Closed mazegen closed 1 year ago
It would be great if we could generate pure RIP relocation using macro:
RIPREL MACRO lbl:REQ
EXITM <(type lbl) ptr [rip + (lbl-end_of_current_instruction)]
ENDM
mov bl, [RIPREL(a_label)]
The problem is the end_of_current_instruction
symbol. As far as I know, there is no symbol available that represents it. We only have $
, the current location. It would be very useful to have kind of RIP-relative addressing available in the preprocessor through another symbol.
Hi johnsa, is there any chance this can be implemented? It should be easy for labels that are in the same section as the instruction, right? ;)
Hey, yep this was #1 on my list for 2.56 :)
Done. Changes in 2.56 branch. In the parser we no longer generate a fixup entry for a symbol who has RELOC32 in a 64bit section where the current and target sections are the same.
This turns out to be not so trivial... preventing the fixup is easy enough, the two problems are in the way the assembler works that by default the fixup and an addr of 0 are written out, and the fixups are used for backpatching across passes. At the point the fixup is generated we don't have enough info to calculate the proper displacement as the codegen hasn't fully run. That however isn't the main issue, the main issue is that COFF seems to depend on the fixup data for other things, including identifying symbols in disassembly and supporting symbolic debugging information. If you generate the COFF without the fixup, you can't debug properly:
Ok, I think I have it. Updated 2.56 branch. I've removed the COFF relocations, amended the debug data where it's needed and added a custom back-patching to update the RIP before writing the data out. So-far so good on my tests.

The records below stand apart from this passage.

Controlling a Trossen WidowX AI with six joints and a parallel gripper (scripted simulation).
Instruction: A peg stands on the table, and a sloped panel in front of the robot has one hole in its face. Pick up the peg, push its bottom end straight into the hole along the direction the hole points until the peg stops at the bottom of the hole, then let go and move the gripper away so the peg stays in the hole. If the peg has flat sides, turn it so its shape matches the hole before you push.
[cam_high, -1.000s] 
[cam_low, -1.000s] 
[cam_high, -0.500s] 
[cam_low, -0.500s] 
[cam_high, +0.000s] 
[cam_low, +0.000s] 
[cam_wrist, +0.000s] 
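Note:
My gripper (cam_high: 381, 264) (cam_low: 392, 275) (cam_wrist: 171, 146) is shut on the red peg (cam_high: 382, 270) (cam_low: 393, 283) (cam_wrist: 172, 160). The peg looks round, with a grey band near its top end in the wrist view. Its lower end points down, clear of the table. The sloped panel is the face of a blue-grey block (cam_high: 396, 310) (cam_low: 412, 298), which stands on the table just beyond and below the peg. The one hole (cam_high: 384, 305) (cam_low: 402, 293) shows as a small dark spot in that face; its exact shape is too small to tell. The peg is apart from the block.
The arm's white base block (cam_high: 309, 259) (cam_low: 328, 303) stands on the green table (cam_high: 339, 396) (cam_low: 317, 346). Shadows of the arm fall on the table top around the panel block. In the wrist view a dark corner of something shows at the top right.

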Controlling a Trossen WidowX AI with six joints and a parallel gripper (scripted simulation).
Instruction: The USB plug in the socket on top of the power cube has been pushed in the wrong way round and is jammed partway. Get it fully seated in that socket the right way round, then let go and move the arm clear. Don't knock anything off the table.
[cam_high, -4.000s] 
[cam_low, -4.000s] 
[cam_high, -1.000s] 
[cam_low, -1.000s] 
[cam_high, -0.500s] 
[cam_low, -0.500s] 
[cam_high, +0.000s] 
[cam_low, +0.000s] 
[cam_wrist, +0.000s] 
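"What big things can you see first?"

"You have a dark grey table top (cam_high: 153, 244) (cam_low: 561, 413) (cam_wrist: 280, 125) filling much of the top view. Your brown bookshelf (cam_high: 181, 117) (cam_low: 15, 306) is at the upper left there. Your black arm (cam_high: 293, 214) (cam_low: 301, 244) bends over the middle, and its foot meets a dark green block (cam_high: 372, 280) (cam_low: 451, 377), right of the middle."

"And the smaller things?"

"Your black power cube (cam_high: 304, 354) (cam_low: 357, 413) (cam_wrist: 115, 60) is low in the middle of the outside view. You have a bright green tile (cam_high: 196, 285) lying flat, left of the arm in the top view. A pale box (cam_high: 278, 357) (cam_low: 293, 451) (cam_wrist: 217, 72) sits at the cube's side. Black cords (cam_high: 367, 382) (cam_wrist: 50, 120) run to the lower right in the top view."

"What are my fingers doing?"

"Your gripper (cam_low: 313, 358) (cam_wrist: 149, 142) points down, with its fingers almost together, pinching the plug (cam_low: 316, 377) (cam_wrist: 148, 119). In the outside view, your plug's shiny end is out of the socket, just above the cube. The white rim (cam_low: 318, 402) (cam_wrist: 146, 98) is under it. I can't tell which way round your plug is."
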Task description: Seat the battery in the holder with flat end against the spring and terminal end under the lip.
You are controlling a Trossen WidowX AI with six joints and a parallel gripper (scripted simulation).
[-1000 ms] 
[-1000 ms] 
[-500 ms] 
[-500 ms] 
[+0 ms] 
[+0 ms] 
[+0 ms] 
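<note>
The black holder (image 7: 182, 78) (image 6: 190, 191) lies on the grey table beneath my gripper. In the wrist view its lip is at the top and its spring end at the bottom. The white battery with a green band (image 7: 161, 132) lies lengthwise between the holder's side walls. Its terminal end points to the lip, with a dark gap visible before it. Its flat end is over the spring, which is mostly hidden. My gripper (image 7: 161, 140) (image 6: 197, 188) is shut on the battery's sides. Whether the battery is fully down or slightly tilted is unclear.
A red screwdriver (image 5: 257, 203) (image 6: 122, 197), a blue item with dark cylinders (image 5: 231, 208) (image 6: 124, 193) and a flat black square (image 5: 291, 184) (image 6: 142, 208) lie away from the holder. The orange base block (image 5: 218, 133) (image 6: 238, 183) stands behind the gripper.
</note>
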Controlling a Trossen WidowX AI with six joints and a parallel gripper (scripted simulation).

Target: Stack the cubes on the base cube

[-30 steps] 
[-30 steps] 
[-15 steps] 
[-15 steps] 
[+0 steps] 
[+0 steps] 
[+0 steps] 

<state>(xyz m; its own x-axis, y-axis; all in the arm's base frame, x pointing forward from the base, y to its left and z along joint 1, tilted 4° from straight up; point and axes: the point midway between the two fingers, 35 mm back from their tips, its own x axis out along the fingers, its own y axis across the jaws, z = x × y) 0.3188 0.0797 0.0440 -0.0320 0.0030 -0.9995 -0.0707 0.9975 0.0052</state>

Thanks a lot! There's still something to fix. I've tried current 2.56 branch with our project, and there is a crash in backptch.c:202. The "fixup2->sym" being dereferenced is 0. This line:
DebugMsg(("for sym=%s fixup loc %" I32_SPEC "X changed to %" I32_SPEC "X\n", fixup2->sym->name, fixup2->locofs - size, fixup2->locofs ));
Will double check, thanks! - If you just remove the DebugMsg line does it work?
Yes, so far it seems to work. I'll let you know if anything.
It was a silly debug message, I routinely go through and remove them to be honest. They're of little or no value, and in this case dereferencing a null pointer. silly.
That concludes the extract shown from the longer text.